DATA RECORDS -
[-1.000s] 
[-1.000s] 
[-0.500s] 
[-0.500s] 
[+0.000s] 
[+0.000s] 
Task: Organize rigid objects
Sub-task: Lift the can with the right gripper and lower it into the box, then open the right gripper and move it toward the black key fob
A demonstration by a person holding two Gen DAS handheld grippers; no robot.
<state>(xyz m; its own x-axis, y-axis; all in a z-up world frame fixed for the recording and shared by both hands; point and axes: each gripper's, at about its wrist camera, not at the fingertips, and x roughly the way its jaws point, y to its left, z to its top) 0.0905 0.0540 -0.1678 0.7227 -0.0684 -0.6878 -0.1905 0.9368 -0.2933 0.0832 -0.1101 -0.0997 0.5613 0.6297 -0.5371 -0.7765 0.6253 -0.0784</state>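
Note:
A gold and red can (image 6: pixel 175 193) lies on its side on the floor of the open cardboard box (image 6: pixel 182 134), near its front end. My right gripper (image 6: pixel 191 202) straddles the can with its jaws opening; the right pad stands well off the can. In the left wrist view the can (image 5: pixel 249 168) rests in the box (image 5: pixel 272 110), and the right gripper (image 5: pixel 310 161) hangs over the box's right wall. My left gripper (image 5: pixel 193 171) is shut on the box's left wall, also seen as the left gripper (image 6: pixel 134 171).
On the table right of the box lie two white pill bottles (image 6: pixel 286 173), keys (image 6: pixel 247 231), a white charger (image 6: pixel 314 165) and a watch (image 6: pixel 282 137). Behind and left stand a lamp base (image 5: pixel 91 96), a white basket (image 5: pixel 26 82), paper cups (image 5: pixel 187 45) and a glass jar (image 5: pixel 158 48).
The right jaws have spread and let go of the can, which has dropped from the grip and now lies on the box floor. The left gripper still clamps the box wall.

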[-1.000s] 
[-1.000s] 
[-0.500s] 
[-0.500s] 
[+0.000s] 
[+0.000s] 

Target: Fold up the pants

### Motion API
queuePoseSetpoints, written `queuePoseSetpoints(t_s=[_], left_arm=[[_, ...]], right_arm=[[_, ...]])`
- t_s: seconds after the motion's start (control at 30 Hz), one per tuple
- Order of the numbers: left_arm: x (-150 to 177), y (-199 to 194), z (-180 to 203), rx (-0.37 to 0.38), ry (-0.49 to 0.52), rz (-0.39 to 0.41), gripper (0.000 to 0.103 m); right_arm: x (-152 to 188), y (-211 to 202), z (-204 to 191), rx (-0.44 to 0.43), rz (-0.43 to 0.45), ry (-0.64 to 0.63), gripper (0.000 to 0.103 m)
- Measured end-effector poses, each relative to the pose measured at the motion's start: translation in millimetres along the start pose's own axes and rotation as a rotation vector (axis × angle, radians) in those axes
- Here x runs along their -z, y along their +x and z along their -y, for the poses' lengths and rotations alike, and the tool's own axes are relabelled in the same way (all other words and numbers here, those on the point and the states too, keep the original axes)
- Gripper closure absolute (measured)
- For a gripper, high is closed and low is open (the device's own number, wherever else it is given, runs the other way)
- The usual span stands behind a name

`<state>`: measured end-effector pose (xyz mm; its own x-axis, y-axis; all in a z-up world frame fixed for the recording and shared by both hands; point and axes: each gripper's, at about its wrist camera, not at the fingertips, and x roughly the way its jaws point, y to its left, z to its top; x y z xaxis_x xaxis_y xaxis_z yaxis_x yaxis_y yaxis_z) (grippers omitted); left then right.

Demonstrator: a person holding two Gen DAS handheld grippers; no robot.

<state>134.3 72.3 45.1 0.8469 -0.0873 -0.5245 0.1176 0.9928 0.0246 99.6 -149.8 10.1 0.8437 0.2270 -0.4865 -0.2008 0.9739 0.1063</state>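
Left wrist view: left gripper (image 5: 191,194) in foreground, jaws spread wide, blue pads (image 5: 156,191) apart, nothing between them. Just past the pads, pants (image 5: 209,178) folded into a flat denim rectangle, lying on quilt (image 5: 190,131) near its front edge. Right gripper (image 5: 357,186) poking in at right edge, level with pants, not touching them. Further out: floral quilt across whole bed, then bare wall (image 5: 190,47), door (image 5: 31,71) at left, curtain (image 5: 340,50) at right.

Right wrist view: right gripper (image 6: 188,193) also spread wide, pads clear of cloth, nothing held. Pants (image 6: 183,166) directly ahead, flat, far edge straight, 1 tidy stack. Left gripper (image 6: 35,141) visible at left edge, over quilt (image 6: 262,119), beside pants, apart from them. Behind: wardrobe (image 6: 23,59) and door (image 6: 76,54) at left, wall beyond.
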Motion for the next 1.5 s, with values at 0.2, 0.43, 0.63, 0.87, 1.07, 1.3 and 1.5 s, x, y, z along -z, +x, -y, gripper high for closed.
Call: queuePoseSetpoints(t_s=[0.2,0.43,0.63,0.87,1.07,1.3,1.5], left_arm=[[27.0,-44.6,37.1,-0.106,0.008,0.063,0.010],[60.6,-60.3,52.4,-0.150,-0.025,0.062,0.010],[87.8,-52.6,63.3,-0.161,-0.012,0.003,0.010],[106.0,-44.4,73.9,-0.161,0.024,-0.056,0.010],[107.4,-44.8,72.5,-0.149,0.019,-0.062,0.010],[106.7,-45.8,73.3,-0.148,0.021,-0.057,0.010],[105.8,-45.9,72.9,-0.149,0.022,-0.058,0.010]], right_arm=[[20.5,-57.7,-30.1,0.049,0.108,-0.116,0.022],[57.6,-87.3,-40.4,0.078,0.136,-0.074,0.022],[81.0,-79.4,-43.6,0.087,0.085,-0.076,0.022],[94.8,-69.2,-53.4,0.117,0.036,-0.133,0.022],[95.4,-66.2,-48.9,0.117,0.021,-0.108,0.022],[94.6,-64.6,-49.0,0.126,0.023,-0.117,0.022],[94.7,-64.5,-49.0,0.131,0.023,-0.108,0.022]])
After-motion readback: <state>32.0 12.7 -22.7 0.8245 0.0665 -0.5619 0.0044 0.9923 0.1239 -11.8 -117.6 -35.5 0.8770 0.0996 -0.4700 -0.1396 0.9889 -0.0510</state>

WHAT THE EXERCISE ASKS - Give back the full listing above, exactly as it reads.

TASK RESPONSE -
[-1.000s] 
[-1.000s] 
[-0.500s] 
[-0.500s] 
[+0.000s] 
[+0.000s] 
Task: Organize rigid objects
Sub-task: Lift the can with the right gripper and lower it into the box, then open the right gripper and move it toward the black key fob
A demonstration by a person holding two Gen DAS handheld grippers; no robot.
<state>(xyz m; its own x-axis, y-axis; all in a z-up world frame fixed for the recording and shared by both hands; point and axes: each gripper's, at about its wrist camera, not at the fingertips, and x roughly the way its jaws point, y to its left, z to its top) 0.0905 0.0540 -0.1678 0.7227 -0.0684 -0.6878 -0.1905 0.9368 -0.2933 0.0832 -0.1101 -0.0997 0.5613 0.6297 -0.5371 -0.7765 0.6253 -0.0784</state>
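Note:
A gold and red can (image 6: pixel 175 193) lies on its side on the floor of the open cardboard box (image 6: pixel 182 134), near its front end. My right gripper (image 6: pixel 191 202) straddles the can with its jaws opening; the right pad stands well off the can. In the left wrist view the can (image 5: pixel 249 168) rests in the box (image 5: pixel 272 110), and the right gripper (image 5: pixel 310 161) hangs over the box's right wall. My left gripper (image 5: pixel 193 171) is shut on the box's left wall, also seen as the left gripper (image 6: pixel 134 171).
On the table right of the box lie two white pill bottles (image 6: pixel 286 173), keys (image 6: pixel 247 231), a white charger (image 6: pixel 314 165) and a watch (image 6: pixel 282 137). Behind and left stand a lamp base (image 5: pixel 91 96), a white basket (image 5: pixel 26 82), paper cups (image 5: pixel 187 45) and a glass jar (image 5: pixel 158 48).
The right jaws have spread and let go of the can, which has dropped from the grip and now lies on the box floor. The left gripper still clamps the box wall.
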
[-1.000s] 
[-1.000s] 
[-0.500s] 
[-0.500s] 
[+0.000s] 
[+0.000s] 

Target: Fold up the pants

### Motion API
queuePoseSetpoints, written `queuePoseSetpoints(t_s=[_], left_arm=[[_, ...]], right_arm=[[_, ...]])`
- t_s: seconds after the motion's start (control at 30 Hz), one per tuple
- Order of the numbers: left_arm: x (-150 to 177), y (-199 to 194), z (-180 to 203), rx (-0.37 to 0.38), ry (-0.49 to 0.52), rz (-0.39 to 0.41), gripper (0.000 to 0.103 m); right_arm: x (-152 to 188), y (-211 to 202), z (-204 to 191), rx (-0.44 to 0.43), rz (-0.43 to 0.45), ry (-0.64 to 0.63), gripper (0.000 to 0.103 m)
- Measured end-effector poses, each relative to the pose measured at the motion's start: translation in millimetres along the start pose's own axes and rotation as a rotation vector (axis × angle, radians) in those axes
- Here x runs along their -z, y along their +x and z along their -y, for the poses' lengths and rotations alike, and the tool's own axes are relabelled in the same way (all other words and numbers here, those on the point and the states too, keep the original axes)
- Gripper closure absolute (measured)
- For a gripper, high is closed and low is open (the device's own number, wherever else it is given, runs the other way)
- The usual span stands behind a name

`<state>`: measured end-effector pose (xyz mm; its own x-axis, y-axis; all in a z-up world frame fixed for the recording and shared by both hands; point and axes: each gripper's, at about its wrist camera, not at the fingertips, and x roughly the way its jaws point, y to its left, z to its top; x y z xaxis_x xaxis_y xaxis_z yaxis_x yaxis_y yaxis_z) (grippers omitted); left then right.

Demonstrator: a person holding two Gen DAS handheld grippers; no robot.

<state>134.3 72.3 45.1 0.8469 -0.0873 -0.5245 0.1176 0.9928 0.0246 99.6 -149.8 10.1 0.8437 0.2270 -0.4865 -0.2008 0.9739 0.1063</state>
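Left wrist view: left gripper (image 5: 191,194) in foreground, jaws spread wide, blue pads (image 5: 156,191) apart, nothing between them. Just past the pads, pants (image 5: 209,178) folded into a flat denim rectangle, lying on quilt (image 5: 190,131) near its front edge. Right gripper (image 5: 357,186) poking in at right edge, level with pants, not touching them. Further out: floral quilt across whole bed, then bare wall (image 5: 190,47), door (image 5: 31,71) at left, curtain (image 5: 340,50) at right.

Right wrist view: right gripper (image 6: 188,193) also spread wide, pads clear of cloth, nothing held. Pants (image 6: 183,166) directly ahead, flat, far edge straight, 1 tidy stack. Left gripper (image 6: 35,141) visible at left edge, over quilt (image 6: 262,119), beside pants, apart from them. Behind: wardrobe (image 6: 23,59) and door (image 6: 76,54) at left, wall beyond.
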Motion for the next 1.5 s, with values at 0.2, 0.43, 0.63, 0.87, 1.07, 1.3 and 1.5 s, x, y, z along -z, +x, -y, gripper high for closed.
Call: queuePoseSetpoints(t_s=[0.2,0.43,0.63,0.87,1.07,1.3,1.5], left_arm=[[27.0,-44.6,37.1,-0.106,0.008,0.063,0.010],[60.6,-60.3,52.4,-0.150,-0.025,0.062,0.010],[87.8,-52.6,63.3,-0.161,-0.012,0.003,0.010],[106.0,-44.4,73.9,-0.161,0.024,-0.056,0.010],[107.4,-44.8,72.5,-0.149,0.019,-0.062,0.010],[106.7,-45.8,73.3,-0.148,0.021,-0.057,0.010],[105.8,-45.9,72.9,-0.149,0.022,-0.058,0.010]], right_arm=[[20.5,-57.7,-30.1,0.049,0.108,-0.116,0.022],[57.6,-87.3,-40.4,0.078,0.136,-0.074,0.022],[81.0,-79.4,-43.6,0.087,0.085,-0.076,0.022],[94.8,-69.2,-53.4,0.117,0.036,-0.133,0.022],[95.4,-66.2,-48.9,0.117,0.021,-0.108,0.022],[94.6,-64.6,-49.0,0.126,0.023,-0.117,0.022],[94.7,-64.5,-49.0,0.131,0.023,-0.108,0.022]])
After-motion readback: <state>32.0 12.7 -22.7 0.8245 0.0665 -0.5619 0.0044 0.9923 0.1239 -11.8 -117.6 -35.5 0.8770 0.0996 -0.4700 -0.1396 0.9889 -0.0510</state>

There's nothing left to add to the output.